* [TRY IT] Omit the images and reproduce the rest of the entries exactly.

* [LISTED RECORDS]
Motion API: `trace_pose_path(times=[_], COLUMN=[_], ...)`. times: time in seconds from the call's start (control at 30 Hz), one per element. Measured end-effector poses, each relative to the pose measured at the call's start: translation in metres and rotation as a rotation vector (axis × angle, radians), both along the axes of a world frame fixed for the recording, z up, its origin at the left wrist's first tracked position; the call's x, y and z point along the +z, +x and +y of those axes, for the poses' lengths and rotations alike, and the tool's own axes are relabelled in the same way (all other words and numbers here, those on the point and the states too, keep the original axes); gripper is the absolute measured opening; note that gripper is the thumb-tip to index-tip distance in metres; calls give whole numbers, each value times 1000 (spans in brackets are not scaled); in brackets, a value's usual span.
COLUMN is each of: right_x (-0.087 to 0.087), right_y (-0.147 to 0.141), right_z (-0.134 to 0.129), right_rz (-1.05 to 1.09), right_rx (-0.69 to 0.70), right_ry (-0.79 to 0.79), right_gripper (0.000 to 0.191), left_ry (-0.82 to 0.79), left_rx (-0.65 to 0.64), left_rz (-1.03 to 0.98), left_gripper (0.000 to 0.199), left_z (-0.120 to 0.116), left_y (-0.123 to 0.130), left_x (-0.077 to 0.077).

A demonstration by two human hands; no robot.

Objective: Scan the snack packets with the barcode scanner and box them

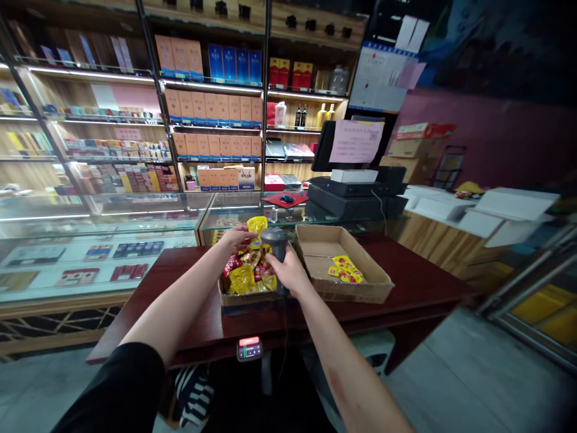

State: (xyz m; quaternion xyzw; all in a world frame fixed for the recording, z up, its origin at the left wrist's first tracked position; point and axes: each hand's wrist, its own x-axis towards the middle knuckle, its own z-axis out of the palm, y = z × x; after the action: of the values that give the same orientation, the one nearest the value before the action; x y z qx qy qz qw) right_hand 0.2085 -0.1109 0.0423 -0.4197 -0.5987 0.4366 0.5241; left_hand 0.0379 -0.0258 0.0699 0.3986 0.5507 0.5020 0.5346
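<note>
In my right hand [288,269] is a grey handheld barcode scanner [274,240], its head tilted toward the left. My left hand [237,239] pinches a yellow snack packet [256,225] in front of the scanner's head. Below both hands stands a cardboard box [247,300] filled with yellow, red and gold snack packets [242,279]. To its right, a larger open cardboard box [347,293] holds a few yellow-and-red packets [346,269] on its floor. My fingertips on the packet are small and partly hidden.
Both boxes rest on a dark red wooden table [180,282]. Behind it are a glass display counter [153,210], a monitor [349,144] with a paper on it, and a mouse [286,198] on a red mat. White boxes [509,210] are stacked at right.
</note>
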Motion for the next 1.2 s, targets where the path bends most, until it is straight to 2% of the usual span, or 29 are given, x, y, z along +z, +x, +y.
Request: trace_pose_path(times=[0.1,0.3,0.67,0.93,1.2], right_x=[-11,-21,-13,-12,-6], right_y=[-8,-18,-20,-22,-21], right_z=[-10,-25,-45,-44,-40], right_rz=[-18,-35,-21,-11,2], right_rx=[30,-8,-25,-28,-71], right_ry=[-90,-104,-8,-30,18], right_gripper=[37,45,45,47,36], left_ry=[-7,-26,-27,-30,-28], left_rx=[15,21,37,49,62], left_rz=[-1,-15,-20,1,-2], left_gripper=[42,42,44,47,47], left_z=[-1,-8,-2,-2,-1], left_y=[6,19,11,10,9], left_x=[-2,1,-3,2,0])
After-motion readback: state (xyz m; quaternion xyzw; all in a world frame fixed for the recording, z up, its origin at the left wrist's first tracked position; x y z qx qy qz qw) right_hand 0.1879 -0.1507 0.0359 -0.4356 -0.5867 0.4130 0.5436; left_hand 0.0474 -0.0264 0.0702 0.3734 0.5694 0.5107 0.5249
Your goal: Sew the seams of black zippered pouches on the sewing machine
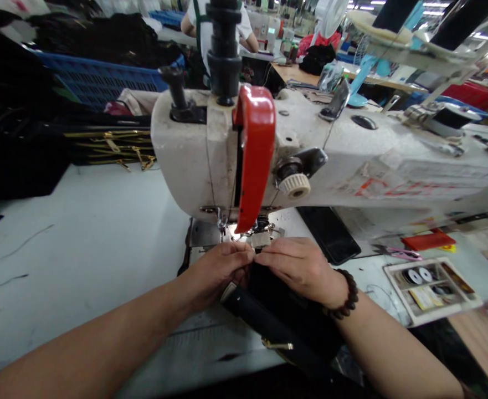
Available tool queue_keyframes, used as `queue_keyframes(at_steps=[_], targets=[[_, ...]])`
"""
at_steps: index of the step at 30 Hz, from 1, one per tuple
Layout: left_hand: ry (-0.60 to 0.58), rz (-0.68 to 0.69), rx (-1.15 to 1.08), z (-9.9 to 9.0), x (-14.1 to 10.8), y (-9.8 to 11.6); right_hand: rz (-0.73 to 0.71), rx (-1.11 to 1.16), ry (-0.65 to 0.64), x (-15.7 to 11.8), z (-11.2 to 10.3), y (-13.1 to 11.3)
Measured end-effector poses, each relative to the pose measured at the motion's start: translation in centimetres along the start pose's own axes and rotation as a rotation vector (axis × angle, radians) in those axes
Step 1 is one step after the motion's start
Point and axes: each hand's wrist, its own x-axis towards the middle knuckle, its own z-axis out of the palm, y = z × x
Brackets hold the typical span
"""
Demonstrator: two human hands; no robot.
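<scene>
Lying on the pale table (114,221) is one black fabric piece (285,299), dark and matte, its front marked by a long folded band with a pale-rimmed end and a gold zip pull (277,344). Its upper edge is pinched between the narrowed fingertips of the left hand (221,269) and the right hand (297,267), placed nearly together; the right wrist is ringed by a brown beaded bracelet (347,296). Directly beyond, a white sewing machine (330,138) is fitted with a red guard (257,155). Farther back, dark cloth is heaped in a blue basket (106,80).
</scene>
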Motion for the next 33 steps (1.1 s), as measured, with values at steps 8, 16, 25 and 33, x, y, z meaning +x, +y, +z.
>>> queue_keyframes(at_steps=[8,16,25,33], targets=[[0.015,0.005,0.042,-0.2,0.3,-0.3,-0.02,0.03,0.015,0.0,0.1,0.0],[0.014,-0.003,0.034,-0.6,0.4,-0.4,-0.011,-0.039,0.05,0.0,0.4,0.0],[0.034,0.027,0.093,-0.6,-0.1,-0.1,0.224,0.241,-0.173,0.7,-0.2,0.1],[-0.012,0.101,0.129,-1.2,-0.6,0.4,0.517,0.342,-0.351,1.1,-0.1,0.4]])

* [WRITTEN SOLUTION]
Motion API: `trace_pose_path(times=[_], COLUMN=[_], ...)`. times: time in seconds from the call's start (control at 30 Hz), one per element. Measured end-effector poses, each relative to the pose measured at the call's start: translation in metres and rotation as a rotation vector (axis × angle, radians), both along the axes of a world frame fixed for the recording, z up, its origin at the left wrist's first tracked position; the call's x, y and z point along the +z, +x and +y of those axes, for the poses' lengths and rotations alike, and the tool's own axes are relabelled in the same way (all other words and numbers here, those on the point and the states too, keep the original axes); gripper is the absolute measured opening; note that gripper is the thumb-tip to index-tip distance in metres; calls give whole numbers, each value times 1000 (spans in brackets are not scaled); in brackets, a value's usual span.
COLUMN is each of: right_x (-0.087 to 0.087), right_y (-0.147 to 0.141), right_z (-0.134 to 0.129), right_rz (-1.05 to 1.09), right_rx (-0.69 to 0.70), right_ry (-0.79 to 0.79), right_gripper (0.000 to 0.191), left_ry (-0.82 to 0.79), left_rx (-0.65 to 0.64), left_rz (-1.03 to 0.98), left_gripper (0.000 to 0.199), left_z (-0.120 to 0.116), left_y (-0.123 to 0.130), left_x (-0.077 to 0.077).

A demonstration by two human hands; no robot.

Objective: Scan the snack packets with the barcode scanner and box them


State: (xyz m; quaternion xyzw; all in a world frame fixed for the recording, z up, its origin at the left wrist's first tracked position; point and axes: each hand's wrist, its own x-axis towards the middle knuckle, its own z-axis out of the palm, y = z × x; after the action: of the values that give the same orientation, the one nearest the value before the action; x y z qx qy qz qw) right_hand 0.2085 -0.1109 0.0423 -0.4197 -0.5987 0.4366 0.5241; left_hand 0.0379 -0.0258 0.0699 0.3986 0.5507 0.5020 0.5346
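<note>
In my right hand [288,269] is a grey handheld barcode scanner [274,240], its head tilted toward the left. My left hand [237,239] pinches a yellow snack packet [256,225] in front of the scanner's head. Below both hands stands a cardboard box [247,300] filled with yellow, red and gold snack packets [242,279]. To its right, a larger open cardboard box [347,293] holds a few yellow-and-red packets [346,269] on its floor. My fingertips on the packet are small and partly hidden.
Both boxes rest on a dark red wooden table [180,282]. Behind it are a glass display counter [153,210], a monitor [349,144] with a paper on it, and a mouse [286,198] on a red mat. White boxes [509,210] are stacked at right.
</note>
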Motion for the next 1.2 s, targets where the path bends most, until it is straight to 2% of the usual span, or 29 are given, x, y, z along +z, +x, +y.
Request: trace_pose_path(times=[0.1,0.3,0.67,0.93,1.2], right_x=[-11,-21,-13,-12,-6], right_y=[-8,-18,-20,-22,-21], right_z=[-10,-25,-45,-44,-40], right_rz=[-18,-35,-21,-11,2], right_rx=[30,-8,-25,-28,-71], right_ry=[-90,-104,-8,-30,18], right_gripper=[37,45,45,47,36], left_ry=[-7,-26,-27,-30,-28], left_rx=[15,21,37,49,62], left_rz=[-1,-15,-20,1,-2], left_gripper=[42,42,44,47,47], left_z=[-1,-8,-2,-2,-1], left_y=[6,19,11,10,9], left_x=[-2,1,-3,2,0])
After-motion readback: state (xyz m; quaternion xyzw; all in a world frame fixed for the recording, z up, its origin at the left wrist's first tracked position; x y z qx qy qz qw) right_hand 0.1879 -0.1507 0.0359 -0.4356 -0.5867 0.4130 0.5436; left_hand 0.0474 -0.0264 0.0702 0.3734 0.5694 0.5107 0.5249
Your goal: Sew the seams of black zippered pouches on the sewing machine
Available tool queue_keyframes, used as `queue_keyframes(at_steps=[_], targets=[[_, ...]])`
"""
at_steps: index of the step at 30 Hz, from 1, one per tuple
Layout: left_hand: ry (-0.60 to 0.58), rz (-0.68 to 0.69), rx (-1.15 to 1.08), z (-9.9 to 9.0), x (-14.1 to 10.8), y (-9.8 to 11.6); right_hand: rz (-0.73 to 0.71), rx (-1.11 to 1.16), ry (-0.65 to 0.64), x (-15.7 to 11.8), z (-11.2 to 10.3), y (-13.1 to 11.3)
Measured end-effector poses, each relative to the pose measured at the motion's start: translation in centimetres along the start pose's own axes and rotation as a rotation vector (axis × angle, radians) in those axes
Step 1 is one step after the motion's start
Point and axes: each hand's wrist, its own x-axis towards the middle knuckle, its own z-axis out of the palm, y = z × x
Brackets hold the typical span
"""
Demonstrator: two human hands; no robot.
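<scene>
Lying on the pale table (114,221) is one black fabric piece (285,299), dark and matte, its front marked by a long folded band with a pale-rimmed end and a gold zip pull (277,344). Its upper edge is pinched between the narrowed fingertips of the left hand (221,269) and the right hand (297,267), placed nearly together; the right wrist is ringed by a brown beaded bracelet (347,296). Directly beyond, a white sewing machine (330,138) is fitted with a red guard (257,155). Farther back, dark cloth is heaped in a blue basket (106,80).
</scene>
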Motion for the next 33 steps (1.1 s), as measured, with values at steps 8, 16, 25 and 33, x, y, z meaning +x, +y, +z.
>>> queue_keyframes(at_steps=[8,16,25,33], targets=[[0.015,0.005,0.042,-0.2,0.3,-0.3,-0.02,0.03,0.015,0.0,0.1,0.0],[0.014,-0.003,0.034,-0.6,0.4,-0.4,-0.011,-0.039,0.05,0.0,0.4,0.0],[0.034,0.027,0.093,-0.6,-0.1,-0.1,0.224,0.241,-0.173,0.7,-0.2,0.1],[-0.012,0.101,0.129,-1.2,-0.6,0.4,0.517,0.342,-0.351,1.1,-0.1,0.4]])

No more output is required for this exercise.